> [BRIEF] No pictures belong in the copy. Retype exactly, and only, the stretch of lines below from the one with "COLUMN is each" through the one with "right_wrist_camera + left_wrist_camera".
■ ■ ■
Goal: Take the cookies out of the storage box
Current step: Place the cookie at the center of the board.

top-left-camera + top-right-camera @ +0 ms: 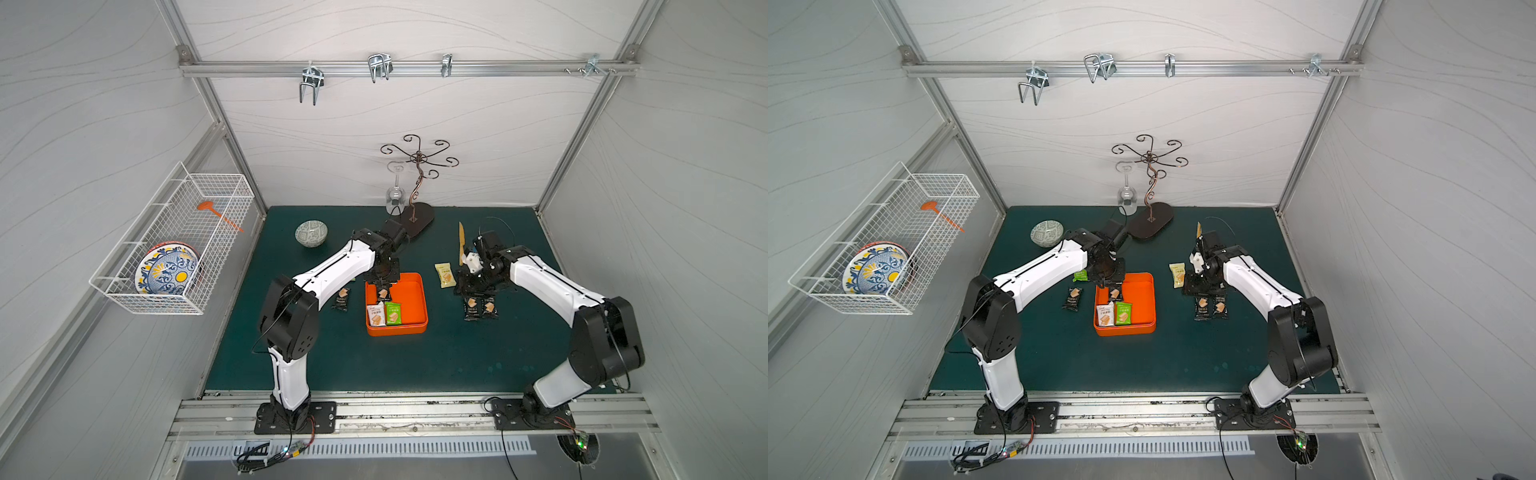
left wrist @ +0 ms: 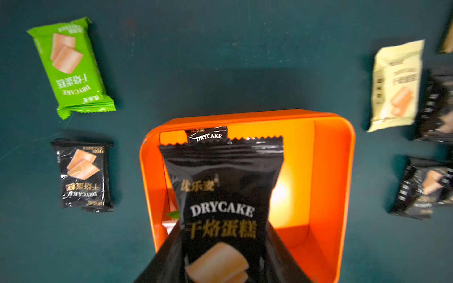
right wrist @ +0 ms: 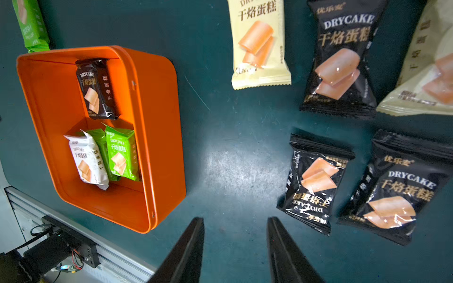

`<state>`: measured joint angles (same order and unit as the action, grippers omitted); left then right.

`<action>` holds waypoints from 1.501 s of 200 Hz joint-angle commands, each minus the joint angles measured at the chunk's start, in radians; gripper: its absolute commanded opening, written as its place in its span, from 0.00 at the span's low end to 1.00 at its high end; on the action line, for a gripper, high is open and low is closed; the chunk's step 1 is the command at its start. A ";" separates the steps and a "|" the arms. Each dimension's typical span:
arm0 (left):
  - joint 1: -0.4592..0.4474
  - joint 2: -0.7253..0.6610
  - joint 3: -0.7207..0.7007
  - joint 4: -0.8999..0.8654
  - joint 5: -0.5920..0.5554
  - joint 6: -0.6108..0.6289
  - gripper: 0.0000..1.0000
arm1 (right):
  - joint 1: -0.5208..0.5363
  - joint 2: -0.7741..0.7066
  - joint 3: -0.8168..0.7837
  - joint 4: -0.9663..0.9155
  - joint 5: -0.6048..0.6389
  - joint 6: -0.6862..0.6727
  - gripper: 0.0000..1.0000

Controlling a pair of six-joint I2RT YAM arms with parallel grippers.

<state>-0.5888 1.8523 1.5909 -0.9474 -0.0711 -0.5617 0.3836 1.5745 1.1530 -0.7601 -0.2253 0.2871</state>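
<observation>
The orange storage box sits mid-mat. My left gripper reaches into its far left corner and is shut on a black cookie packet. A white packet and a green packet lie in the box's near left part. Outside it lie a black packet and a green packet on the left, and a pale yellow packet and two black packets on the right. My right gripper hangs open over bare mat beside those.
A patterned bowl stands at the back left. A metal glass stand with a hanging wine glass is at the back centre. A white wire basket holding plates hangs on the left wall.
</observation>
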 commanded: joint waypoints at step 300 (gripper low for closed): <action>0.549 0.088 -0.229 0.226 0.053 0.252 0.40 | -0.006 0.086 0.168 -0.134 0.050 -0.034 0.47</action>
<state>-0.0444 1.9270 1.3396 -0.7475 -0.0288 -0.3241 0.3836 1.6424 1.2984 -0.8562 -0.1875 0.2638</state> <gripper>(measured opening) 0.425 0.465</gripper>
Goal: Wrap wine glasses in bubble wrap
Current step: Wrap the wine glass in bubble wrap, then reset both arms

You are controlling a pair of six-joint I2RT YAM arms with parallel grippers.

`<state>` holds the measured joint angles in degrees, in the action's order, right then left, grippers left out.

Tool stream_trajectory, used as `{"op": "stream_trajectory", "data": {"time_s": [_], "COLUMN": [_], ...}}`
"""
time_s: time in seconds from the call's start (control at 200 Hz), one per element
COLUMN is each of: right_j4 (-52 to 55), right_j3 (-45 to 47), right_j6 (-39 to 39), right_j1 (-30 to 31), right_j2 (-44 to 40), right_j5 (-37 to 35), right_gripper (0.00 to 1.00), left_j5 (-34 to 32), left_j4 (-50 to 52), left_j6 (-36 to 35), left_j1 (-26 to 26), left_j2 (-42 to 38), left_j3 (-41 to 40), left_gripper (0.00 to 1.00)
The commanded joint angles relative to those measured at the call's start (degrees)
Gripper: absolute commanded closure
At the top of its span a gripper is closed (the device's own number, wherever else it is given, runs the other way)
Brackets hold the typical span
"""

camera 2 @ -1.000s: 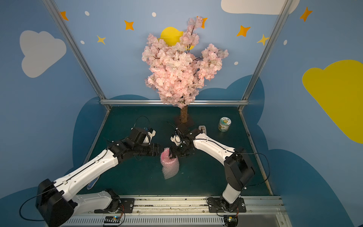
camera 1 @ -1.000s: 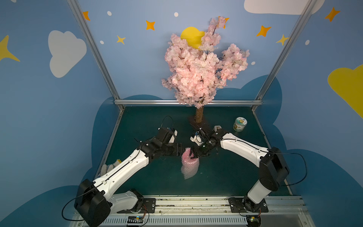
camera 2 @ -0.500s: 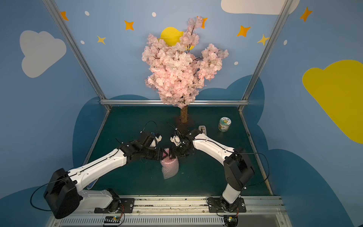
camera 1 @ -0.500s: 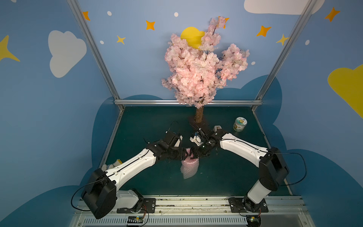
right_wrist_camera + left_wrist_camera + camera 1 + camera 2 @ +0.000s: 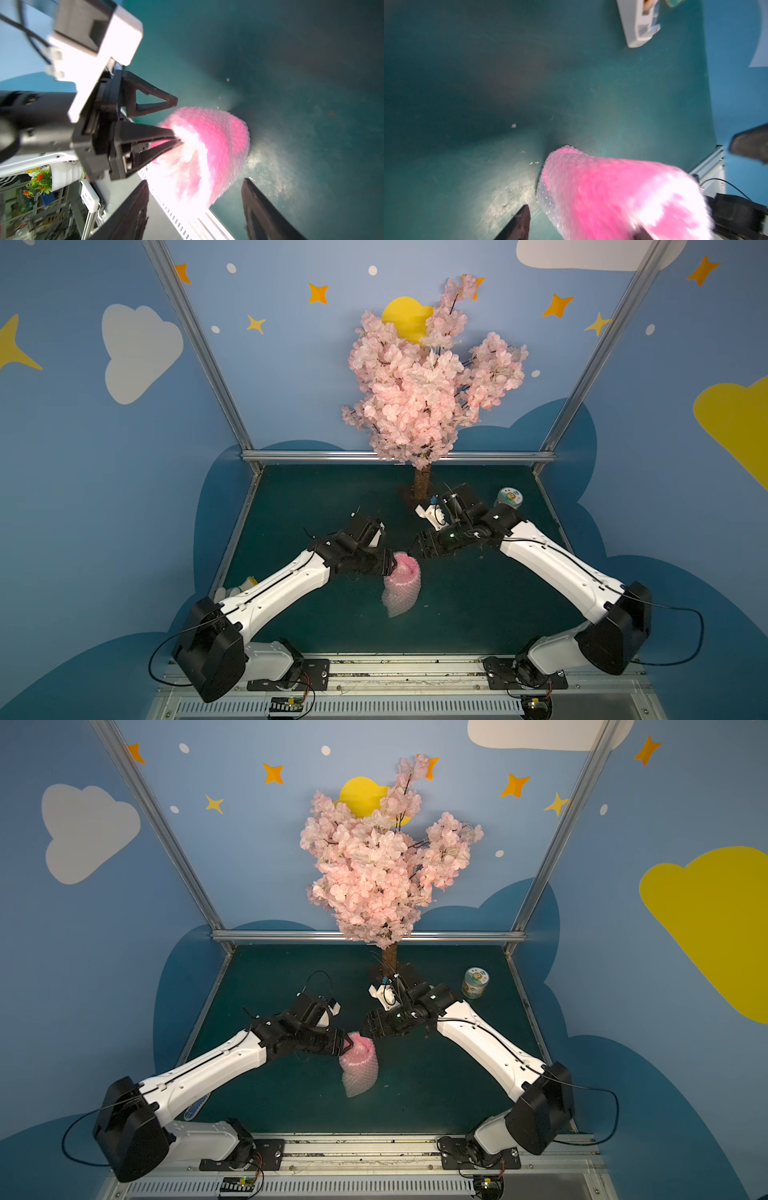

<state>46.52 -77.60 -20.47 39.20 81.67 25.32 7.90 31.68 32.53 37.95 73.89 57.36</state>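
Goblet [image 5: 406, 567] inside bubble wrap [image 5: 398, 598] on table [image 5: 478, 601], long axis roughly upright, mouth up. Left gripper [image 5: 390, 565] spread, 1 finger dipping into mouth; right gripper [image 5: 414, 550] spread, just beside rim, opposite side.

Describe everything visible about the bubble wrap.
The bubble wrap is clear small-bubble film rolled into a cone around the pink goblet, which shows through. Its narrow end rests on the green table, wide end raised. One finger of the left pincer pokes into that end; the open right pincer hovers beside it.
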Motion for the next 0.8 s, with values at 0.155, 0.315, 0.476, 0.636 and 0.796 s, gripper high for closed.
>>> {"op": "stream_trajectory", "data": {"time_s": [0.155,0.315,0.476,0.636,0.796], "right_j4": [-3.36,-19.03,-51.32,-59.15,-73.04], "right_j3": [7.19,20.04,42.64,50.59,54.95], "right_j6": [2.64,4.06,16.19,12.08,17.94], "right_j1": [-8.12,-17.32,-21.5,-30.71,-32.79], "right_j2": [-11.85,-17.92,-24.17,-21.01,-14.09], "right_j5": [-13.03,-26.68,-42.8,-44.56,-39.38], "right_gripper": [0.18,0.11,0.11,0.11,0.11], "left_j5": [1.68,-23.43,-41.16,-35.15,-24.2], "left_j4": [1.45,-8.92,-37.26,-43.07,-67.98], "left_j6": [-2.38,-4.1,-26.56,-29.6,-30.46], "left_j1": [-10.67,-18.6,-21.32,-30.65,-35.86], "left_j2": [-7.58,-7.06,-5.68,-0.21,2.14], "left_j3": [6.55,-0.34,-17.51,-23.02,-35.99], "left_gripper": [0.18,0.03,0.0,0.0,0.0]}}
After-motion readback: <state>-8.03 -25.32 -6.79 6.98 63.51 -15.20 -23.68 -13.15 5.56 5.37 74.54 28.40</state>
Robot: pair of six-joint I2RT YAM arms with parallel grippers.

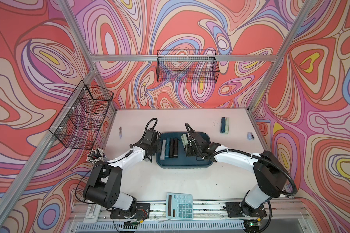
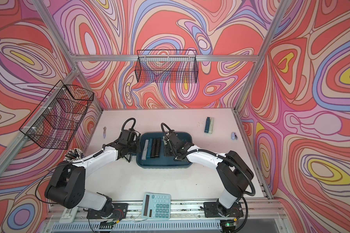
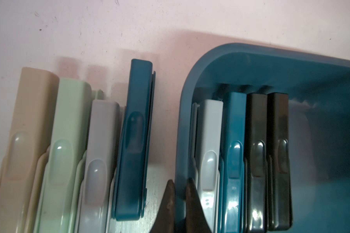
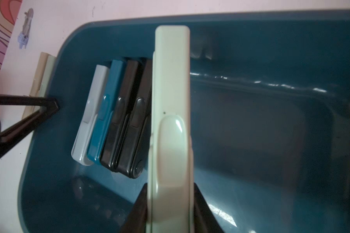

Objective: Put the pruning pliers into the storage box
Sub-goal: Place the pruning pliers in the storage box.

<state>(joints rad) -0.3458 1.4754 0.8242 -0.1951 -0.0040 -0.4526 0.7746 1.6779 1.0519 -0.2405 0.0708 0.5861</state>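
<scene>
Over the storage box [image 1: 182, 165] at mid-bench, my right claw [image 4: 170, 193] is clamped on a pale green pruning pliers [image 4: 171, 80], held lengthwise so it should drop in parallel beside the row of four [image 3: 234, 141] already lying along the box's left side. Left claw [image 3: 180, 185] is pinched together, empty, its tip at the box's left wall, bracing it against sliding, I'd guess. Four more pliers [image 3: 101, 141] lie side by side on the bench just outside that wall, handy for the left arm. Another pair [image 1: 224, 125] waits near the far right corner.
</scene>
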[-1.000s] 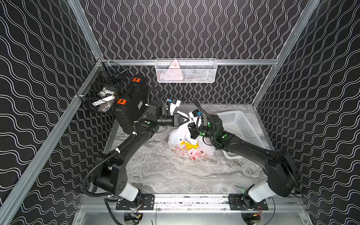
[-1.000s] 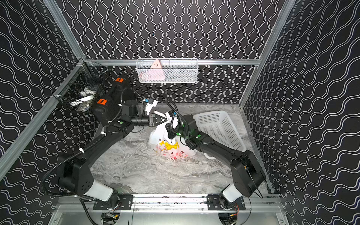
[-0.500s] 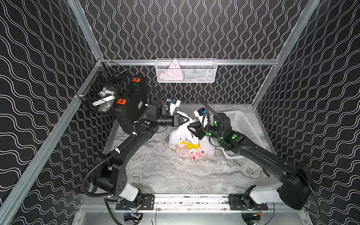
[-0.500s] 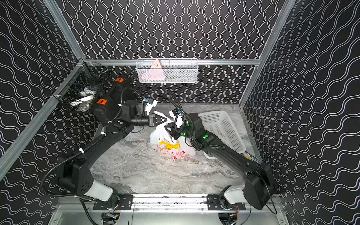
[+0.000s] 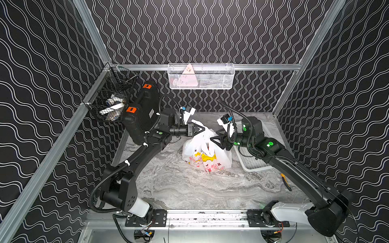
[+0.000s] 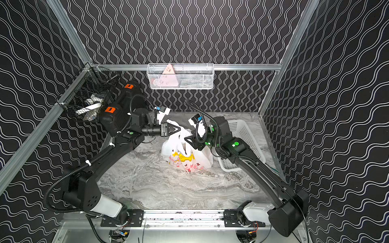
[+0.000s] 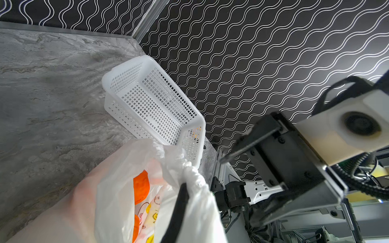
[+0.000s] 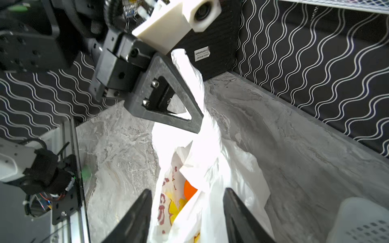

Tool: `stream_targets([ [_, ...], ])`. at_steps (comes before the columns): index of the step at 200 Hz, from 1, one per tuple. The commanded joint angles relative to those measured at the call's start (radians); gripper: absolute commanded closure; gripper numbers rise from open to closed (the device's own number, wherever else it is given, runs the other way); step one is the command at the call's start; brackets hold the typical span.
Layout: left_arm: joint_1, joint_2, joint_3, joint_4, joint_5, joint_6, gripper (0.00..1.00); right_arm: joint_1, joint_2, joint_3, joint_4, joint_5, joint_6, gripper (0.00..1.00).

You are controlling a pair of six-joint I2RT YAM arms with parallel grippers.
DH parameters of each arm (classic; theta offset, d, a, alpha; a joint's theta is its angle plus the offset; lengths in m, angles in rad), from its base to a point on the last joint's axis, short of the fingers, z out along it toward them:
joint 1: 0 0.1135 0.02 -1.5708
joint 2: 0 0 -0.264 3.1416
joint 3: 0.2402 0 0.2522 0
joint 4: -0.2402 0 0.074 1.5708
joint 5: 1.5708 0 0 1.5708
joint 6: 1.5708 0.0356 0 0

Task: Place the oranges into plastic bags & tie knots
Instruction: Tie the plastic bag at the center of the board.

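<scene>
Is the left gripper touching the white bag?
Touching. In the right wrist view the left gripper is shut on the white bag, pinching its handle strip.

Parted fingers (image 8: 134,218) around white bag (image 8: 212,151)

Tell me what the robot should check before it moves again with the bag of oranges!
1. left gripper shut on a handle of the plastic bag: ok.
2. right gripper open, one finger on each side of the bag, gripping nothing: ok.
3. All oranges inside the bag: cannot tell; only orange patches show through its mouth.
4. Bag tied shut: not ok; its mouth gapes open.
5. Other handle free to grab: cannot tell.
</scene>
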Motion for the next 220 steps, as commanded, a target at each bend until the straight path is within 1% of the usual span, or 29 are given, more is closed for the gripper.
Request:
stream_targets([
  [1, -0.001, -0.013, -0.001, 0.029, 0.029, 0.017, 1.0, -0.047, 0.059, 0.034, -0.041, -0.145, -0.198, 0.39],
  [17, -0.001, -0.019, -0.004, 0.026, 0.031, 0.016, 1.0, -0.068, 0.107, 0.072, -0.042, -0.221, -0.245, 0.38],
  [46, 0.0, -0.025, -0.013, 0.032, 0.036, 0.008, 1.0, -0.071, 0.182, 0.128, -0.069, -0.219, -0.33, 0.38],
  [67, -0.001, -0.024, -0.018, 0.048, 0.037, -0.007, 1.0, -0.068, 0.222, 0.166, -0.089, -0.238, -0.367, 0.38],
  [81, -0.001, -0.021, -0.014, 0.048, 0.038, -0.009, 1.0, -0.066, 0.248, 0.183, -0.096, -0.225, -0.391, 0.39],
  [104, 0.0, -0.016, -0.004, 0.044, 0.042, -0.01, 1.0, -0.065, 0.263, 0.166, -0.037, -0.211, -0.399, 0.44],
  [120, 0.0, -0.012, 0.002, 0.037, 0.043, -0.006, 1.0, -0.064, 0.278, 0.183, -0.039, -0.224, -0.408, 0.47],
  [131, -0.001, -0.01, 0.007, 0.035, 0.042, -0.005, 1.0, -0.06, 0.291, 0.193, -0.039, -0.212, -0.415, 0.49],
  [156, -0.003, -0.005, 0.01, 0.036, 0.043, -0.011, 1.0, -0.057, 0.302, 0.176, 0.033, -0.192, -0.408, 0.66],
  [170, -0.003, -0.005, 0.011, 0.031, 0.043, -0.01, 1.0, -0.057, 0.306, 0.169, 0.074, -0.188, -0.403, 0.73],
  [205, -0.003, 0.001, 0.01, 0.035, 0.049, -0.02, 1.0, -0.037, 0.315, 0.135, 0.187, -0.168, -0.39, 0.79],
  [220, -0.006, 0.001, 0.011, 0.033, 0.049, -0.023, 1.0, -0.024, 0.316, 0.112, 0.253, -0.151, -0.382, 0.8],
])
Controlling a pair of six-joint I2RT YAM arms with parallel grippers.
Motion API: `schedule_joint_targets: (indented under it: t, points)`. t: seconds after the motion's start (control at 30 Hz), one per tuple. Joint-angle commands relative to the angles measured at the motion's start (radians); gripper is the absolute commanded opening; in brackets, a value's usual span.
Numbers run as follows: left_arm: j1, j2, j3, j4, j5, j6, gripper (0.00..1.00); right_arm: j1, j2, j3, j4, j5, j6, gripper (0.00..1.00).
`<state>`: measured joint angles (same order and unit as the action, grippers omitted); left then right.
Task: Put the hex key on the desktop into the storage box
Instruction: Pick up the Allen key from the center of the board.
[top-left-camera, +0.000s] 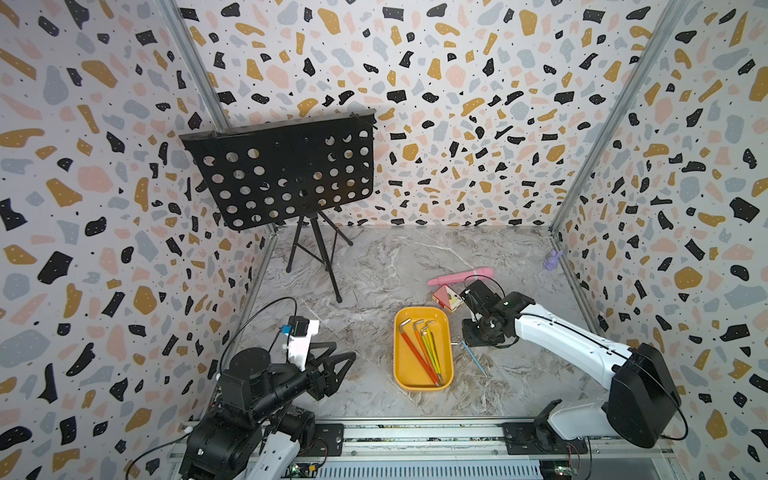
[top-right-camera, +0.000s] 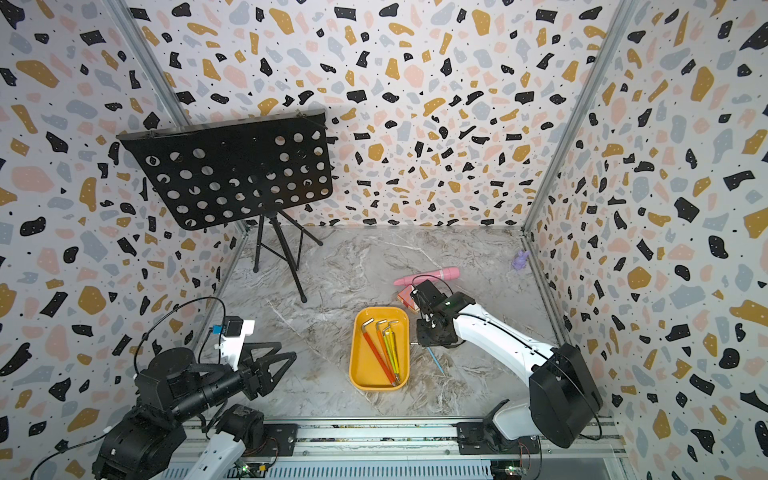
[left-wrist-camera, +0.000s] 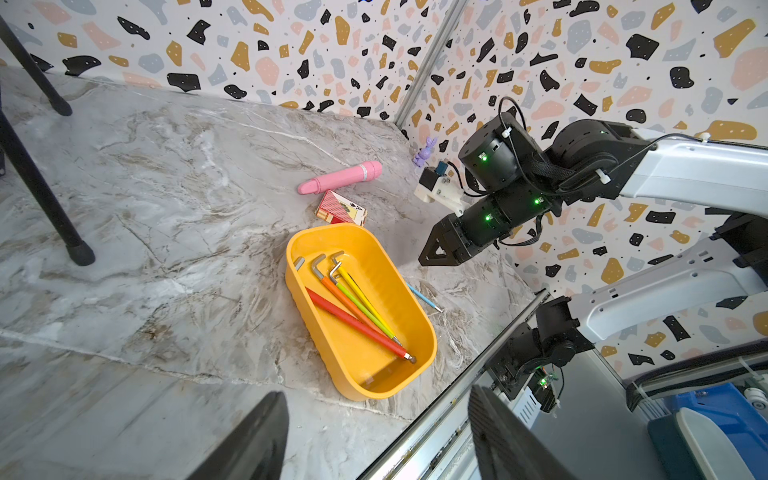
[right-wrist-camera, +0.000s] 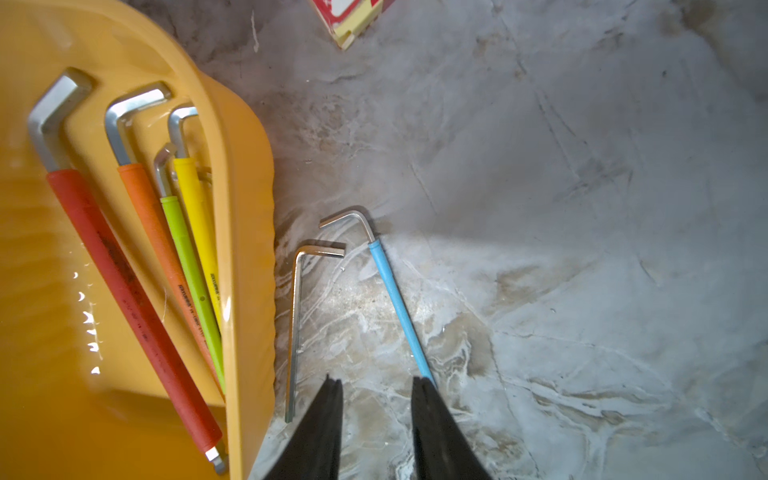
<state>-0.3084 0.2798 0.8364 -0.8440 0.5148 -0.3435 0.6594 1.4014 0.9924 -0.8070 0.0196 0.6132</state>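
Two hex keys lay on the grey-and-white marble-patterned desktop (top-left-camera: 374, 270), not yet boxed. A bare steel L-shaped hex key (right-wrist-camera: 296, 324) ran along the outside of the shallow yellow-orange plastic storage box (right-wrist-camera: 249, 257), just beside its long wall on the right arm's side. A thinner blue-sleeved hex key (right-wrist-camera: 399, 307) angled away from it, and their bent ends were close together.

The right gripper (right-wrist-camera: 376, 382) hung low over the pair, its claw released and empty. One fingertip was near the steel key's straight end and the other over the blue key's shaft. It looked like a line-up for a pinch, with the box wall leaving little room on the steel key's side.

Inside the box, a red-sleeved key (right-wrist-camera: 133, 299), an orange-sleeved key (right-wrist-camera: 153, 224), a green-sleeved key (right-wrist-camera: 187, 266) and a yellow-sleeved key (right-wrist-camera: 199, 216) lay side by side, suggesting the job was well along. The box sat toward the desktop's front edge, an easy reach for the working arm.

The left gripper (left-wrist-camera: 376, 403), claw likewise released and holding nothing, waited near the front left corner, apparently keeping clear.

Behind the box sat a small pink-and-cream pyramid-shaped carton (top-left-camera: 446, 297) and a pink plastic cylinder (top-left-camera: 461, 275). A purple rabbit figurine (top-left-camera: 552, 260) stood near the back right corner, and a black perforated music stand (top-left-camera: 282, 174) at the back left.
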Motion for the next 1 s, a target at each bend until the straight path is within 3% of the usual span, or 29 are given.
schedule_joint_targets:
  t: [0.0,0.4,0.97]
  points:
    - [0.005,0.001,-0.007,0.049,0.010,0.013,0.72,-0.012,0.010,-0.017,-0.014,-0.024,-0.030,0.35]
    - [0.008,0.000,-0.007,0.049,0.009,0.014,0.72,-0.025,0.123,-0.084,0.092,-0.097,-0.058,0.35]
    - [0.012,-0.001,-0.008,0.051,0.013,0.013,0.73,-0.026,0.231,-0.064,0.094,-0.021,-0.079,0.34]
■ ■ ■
> [ANSWER]
COLUMN is each of: right_j4 (-52 to 55), right_j3 (-45 to 47), right_j6 (-39 to 39), right_j1 (-30 to 31), right_j2 (-44 to 40), right_j5 (-37 to 35), right_gripper (0.00 to 1.00), left_j5 (-34 to 32), left_j4 (-50 to 52), left_j6 (-36 to 35), left_j1 (-26 to 26), left_j2 (-42 to 38), left_j3 (-41 to 40), left_gripper (0.00 to 1.00)
The commanded joint angles relative to those measured at the call's start (degrees)
Gripper: absolute commanded closure
At the top of its span a gripper is closed (the device's own number, wherever else it is given, runs the other way)
Brackets hold the typical span
"""

camera 2 @ -1.000s: 
camera 1 @ -1.000s: 
camera 2 @ -0.500s: 
camera 1 @ -0.500s: 
right_wrist_camera + left_wrist_camera + camera 1 + camera 2 @ +0.000s: 

No part of the exercise remains open.